• **AIM OF THE TASK**
In the listing below, start your output at the line with "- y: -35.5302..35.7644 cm" and end it after the line with "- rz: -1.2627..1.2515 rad", copying every line exactly.

• **RAW DATA**
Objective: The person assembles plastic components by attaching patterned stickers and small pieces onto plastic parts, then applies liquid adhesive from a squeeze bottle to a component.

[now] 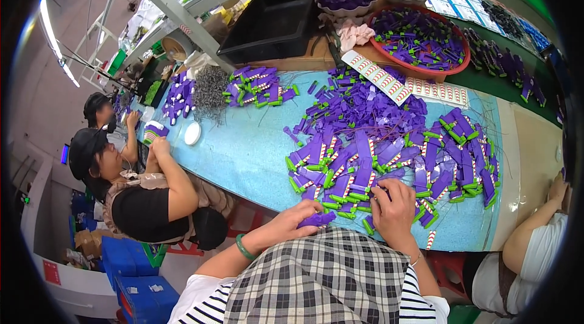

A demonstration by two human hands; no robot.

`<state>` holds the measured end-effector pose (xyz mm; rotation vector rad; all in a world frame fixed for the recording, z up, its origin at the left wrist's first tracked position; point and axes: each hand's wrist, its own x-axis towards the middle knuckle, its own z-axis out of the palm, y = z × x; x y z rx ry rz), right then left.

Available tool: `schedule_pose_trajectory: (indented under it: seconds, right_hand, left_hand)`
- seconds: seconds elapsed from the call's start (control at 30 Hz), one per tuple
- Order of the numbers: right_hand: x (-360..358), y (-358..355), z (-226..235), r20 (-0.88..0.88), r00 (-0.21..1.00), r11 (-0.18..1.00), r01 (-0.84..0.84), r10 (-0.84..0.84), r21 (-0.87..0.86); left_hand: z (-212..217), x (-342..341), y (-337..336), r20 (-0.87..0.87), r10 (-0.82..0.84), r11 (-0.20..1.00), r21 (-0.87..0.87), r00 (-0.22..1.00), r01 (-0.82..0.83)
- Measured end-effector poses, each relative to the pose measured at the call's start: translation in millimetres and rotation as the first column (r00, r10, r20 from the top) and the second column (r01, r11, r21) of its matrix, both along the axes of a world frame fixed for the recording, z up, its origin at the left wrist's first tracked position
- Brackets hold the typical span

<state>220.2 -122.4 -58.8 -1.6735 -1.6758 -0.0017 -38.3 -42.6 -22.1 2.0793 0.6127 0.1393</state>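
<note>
My left hand (297,217), with a green bangle on its wrist, is closed around a purple plastic piece (317,220) close to the table's near edge. My right hand (394,207) is at the near side of the pile, its fingers curled down and drawn together; what they grip, if anything, is hidden. A green-ended piece (368,225) lies by its thumb. Just beyond both hands spreads a heap of purple parts with bright green ends (350,172), many bearing red-and-white striped stickers. Behind it is a mound of plain purple pieces (365,108).
Sticker sheets (378,77) lean on the mound. At the back stand a red basin (465,59) of purple-green parts and a black tray (267,23). A white round lid (192,133) lies left on the blue tabletop (243,153). Co-workers sit left (143,196) and right (529,257).
</note>
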Motion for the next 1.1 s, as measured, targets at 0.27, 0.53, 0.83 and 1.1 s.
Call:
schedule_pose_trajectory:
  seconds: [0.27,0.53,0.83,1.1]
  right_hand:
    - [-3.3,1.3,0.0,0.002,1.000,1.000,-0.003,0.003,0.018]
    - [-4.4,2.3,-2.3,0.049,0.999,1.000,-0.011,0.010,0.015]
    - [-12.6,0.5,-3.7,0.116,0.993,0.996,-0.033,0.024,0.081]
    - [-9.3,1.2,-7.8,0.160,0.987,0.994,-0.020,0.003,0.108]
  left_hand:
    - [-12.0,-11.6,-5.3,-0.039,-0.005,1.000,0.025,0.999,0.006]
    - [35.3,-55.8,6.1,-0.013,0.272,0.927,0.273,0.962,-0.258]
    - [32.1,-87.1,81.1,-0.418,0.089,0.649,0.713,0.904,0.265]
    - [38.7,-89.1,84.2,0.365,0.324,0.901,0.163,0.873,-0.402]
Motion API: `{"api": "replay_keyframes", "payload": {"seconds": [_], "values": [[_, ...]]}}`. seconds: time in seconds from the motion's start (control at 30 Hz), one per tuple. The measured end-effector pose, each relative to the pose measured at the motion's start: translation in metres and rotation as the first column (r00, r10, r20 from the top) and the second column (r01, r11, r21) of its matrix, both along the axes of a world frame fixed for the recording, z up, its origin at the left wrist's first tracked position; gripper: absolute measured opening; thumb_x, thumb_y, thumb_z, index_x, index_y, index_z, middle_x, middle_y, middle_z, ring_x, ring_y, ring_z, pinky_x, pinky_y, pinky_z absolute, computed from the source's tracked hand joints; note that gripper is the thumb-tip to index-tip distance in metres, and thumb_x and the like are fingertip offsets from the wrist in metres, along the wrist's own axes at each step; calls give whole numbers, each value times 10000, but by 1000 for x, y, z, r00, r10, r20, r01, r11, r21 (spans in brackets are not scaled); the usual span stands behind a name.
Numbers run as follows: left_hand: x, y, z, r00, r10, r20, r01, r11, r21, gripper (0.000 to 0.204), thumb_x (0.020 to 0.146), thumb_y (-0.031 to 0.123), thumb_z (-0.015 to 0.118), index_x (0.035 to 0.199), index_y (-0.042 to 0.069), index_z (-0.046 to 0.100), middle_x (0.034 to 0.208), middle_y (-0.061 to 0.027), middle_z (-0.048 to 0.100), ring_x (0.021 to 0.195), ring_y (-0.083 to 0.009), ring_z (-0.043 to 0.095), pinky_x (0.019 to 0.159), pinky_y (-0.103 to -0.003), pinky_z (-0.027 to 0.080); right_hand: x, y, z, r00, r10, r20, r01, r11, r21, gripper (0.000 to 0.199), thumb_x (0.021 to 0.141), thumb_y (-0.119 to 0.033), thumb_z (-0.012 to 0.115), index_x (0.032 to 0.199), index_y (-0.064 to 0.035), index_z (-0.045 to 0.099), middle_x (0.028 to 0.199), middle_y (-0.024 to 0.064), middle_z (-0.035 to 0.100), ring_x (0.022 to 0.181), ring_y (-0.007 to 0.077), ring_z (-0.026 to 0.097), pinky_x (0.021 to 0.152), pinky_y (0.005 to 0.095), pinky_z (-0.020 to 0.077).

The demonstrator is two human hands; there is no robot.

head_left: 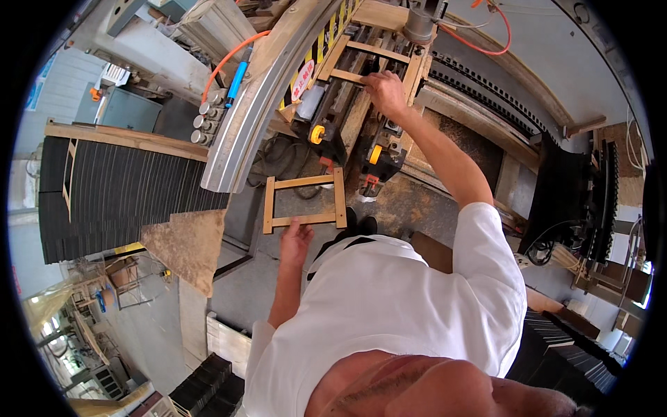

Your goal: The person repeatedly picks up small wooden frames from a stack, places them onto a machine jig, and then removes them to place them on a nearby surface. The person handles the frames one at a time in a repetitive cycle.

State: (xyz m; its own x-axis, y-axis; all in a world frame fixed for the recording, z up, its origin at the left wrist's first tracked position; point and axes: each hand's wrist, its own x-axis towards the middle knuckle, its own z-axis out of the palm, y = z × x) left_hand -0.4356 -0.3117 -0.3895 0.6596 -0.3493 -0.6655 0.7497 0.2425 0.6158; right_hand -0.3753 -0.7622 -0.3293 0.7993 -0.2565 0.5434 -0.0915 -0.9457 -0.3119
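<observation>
My left hand (296, 242) grips a small wooden frame (339, 198) by the middle of its near rail. That frame has two side pieces joined by two thinner rails, and it hangs in the air in front of the machine. My right hand (386, 92) reaches forward, its fingers curled over the near rail of a second wooden frame (334, 58). This one lies across the machine bed, under a round metal machine head (419, 26). The fingertips of my right hand are partly hidden behind the hand.
Two yellow knobs (317, 134) sit on clamps at the machine's near end. A curved metal guard (240, 139) with a blue air gun (237, 85) runs on the left. Beyond it stands a large stack of dark strips (118, 187). Sawdust covers the floor (417, 208) at right.
</observation>
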Motion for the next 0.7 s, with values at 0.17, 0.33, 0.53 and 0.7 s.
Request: {"api": "replay_keyframes", "payload": {"seconds": [0.17, 0.33, 0.53, 0.7], "values": [[3, -4, -11, 999, -3, 44, 1, 999, 35, 199, 918, 274, 633, 972, 89, 586, 888, -48, 644, 808, -169, 646, 718, -329, 552, 20, -38, 7, 989, -109, -97, 99, 990, -99, 209, 813, -163, 626, 1001, -159, 716, 930, 64, 697, 904, 246, 600, 769, 394, 401], [-1, -12, -19, 999, 7, 43, -13, 991, 136, 239, 911, 279, 641, 1000, 65, 586, 891, -54, 642, 804, -176, 642, 726, -334, 548, 33, -63, 5, 974, -165, -153, 138, 975, -173, 224, 806, -149, 632, 1009, -196, 714, 917, 61, 702, 929, 240, 602, 779, 393, 405], [-9, -11, -34, 997, 17, 75, -27, 990, 140, 273, 892, 272, 656, 1022, 43, 585, 900, -59, 642, 800, -177, 642, 719, -338, 551, 43, -71, 1, 968, -183, -173, 151, 972, -181, 229, 804, -174, 654, 1018, -227, 714, 906, 34, 703, 933, 242, 605, 815, 396, 405], [-11, -10, -42, 996, 59, 61, -70, 977, 202, 294, 874, 266, 677, 1027, 35, 579, 898, -60, 634, 790, -182, 640, 712, -341, 553, 44, -74, 1, 935, -234, -266, 188, 964, -187, 231, 807, -235, 660, 1033, -242, 709, 943, 2, 702, 1023, 213, 583, 852, 415, 394]]}}
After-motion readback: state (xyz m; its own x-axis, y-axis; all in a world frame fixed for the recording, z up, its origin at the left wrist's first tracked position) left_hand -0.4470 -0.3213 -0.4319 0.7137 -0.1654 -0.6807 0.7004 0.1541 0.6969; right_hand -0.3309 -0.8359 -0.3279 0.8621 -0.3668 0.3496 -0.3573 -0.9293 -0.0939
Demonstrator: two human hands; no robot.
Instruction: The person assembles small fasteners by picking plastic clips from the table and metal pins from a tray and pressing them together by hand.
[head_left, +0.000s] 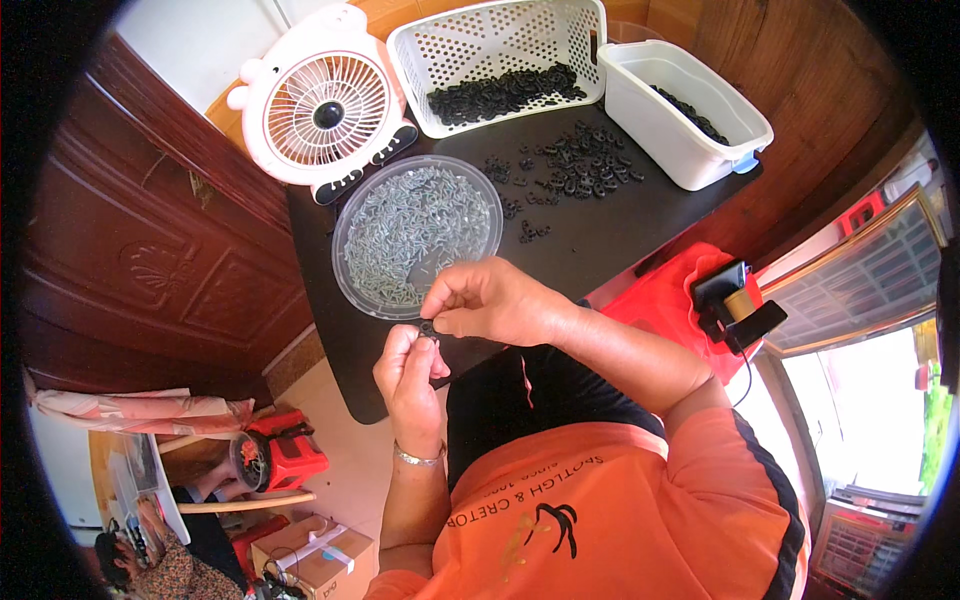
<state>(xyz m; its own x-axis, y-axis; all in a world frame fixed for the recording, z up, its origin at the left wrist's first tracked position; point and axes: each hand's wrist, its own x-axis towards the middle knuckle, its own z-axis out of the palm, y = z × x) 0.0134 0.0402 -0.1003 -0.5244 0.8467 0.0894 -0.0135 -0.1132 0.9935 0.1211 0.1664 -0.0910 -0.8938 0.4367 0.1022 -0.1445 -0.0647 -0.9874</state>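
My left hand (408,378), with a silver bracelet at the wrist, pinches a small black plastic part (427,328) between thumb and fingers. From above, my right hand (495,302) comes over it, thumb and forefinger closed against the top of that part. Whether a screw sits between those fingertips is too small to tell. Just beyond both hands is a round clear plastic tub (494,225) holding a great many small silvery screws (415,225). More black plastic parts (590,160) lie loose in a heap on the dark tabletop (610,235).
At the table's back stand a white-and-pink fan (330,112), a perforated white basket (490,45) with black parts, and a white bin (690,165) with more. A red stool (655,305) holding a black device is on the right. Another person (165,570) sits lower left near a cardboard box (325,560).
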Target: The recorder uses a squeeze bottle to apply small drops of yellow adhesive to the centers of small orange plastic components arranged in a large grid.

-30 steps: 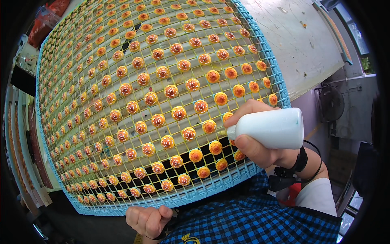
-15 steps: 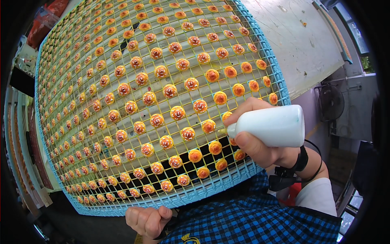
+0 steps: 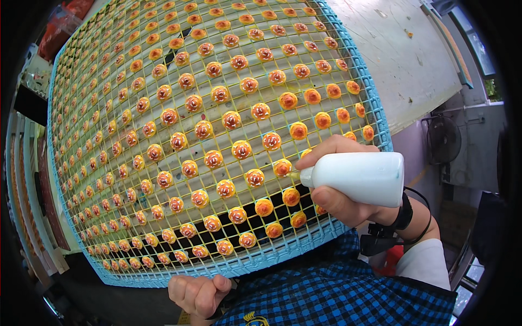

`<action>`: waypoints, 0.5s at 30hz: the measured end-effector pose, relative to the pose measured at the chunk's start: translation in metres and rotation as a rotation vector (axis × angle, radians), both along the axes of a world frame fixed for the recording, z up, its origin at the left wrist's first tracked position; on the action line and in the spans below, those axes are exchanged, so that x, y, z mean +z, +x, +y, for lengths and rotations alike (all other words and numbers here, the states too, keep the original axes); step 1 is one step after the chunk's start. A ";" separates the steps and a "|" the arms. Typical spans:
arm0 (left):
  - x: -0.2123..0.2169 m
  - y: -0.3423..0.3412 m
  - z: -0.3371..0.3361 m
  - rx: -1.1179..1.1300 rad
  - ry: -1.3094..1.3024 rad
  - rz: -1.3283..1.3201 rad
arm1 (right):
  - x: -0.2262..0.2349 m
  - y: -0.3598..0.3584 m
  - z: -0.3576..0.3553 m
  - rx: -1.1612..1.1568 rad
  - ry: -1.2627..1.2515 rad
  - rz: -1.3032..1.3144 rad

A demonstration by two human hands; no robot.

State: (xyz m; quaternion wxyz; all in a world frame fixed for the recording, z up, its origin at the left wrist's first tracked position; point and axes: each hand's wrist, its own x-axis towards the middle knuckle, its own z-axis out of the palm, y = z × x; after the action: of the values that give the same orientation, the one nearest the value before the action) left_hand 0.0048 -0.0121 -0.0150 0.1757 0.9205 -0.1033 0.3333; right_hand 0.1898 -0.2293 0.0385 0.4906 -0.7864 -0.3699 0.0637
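My right hand [image 3: 348, 204] grips a white squeeze bottle [image 3: 361, 176], tilted with its narrow tip pointing left. The tip is close beside a small round yellow-orange piece [image 3: 282, 167] on a blue-rimmed mesh rack [image 3: 304, 247]. Whether it touches is too small to tell. Rows of such flower-like pieces sit on the yellow grid. Those farther left, such as one piece [image 3: 254, 177], carry white marks; several near the right edge, like one piece [image 3: 298, 130], are plain orange. My left hand [image 3: 198, 294] is curled closed at the rack's near rim; what is inside its fingers is hidden.
Beneath the rack lies a pale work surface [image 3: 397, 70], reaching to the upper right. A dark fan [image 3: 443, 136] stands at the right. More stacked racks [image 3: 30, 195] are at the far left, below a red bag [image 3: 62, 24]. A blue checked apron [image 3: 326, 293] covers my front.
The bottle and my right hand have shifted slightly left and down, so the tip is nearer the piece. The pieces appear a little farther right in view. My left hand stays put.
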 end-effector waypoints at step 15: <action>-0.001 0.000 0.000 0.001 0.002 -0.013 | 0.000 -0.001 0.000 -0.028 -0.004 0.002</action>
State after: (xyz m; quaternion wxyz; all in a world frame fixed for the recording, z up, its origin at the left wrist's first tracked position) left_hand 0.0052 -0.0118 -0.0165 0.1739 0.9186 -0.1044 0.3392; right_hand 0.1892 -0.2298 0.0386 0.4903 -0.7925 -0.3581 0.0580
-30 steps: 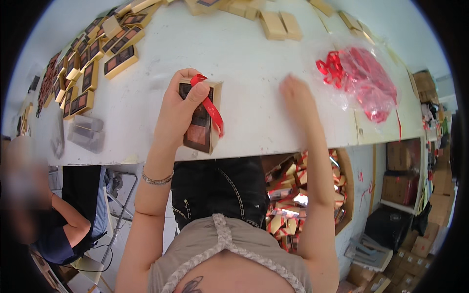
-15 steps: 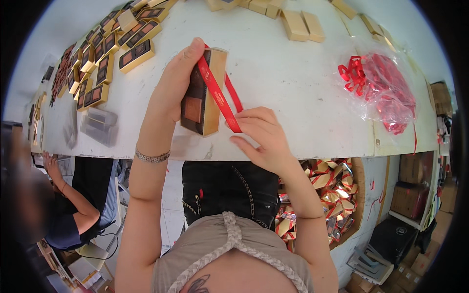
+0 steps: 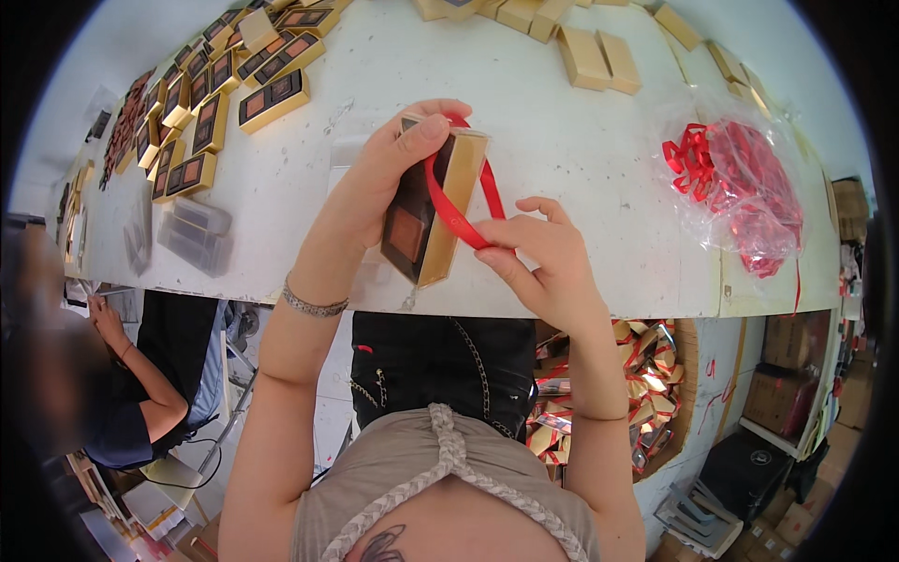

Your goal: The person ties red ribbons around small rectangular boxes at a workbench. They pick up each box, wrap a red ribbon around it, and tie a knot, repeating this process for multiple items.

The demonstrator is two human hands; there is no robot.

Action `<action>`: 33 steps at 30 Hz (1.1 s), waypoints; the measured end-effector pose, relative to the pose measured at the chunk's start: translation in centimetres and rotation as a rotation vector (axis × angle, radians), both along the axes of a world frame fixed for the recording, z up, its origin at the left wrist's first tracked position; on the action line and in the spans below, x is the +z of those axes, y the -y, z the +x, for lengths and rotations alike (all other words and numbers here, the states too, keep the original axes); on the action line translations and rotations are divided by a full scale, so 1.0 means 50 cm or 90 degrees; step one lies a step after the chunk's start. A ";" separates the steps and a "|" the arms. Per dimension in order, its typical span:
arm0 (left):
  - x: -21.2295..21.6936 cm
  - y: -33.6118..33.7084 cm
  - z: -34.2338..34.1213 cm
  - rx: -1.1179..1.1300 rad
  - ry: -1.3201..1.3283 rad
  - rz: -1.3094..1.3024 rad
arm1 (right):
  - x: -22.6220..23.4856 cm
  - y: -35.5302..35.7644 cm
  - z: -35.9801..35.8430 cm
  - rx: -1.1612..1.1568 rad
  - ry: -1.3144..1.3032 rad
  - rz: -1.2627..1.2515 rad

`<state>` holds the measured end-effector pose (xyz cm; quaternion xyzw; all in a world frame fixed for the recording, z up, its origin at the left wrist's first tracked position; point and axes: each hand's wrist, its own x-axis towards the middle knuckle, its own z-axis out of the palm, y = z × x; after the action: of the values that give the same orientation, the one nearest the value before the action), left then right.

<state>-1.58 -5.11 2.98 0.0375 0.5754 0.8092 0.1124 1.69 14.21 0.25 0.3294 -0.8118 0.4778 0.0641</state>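
The left hand [image 3: 375, 187] has tipped the box [image 3: 433, 208] higher off the surface [image 3: 562, 140], gripping it, while the right hand [image 3: 543, 258] (fingers pinched) now draws the red ribbon [image 3: 448, 201] taut around it.

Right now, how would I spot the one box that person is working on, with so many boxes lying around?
Find the long white table; just above its near edge, the left hand holds up a gold box with a dark window. Unlike the boxes lying flat in rows at the table's left, it is raised off the table and has a red ribbon looped over it, pinched by the right hand.
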 end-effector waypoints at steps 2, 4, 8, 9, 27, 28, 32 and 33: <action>0.015 0.002 -0.003 0.037 -0.046 -0.021 | -0.020 0.002 -0.001 0.023 0.159 -0.091; 0.019 0.004 -0.004 0.066 -0.062 -0.033 | -0.071 0.020 -0.003 0.068 0.274 -0.203; 0.026 0.004 -0.006 0.129 0.006 -0.016 | -0.102 0.068 0.003 0.153 0.329 -0.414; 0.030 0.000 -0.006 0.146 0.032 -0.004 | -0.109 0.078 0.006 0.132 0.366 -0.447; 0.005 -0.043 -0.023 0.106 -0.023 0.229 | -0.108 0.047 -0.001 0.145 0.464 -0.689; 0.000 -0.047 -0.030 0.133 -0.029 0.235 | -0.111 0.054 -0.001 0.164 0.466 -0.725; -0.016 -0.065 -0.042 0.285 -0.062 0.237 | -0.099 0.085 0.021 0.157 0.661 -0.870; -0.023 -0.077 -0.044 0.346 -0.082 0.221 | -0.097 0.087 0.021 0.167 0.711 -0.914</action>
<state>-3.79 -1.25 1.84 -0.0476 0.4235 0.8918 -0.1521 2.76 9.85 -4.63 0.0211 -0.1895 0.9604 -0.2032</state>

• **PROBLEM SOLUTION**
  - y: -35.5302..35.7644 cm
  - z: -35.9801..35.8430 cm
  - rx: -1.1612..1.1568 rad
  - ry: -1.3144..1.3032 rad
  - rz: -1.2627..1.2515 rad

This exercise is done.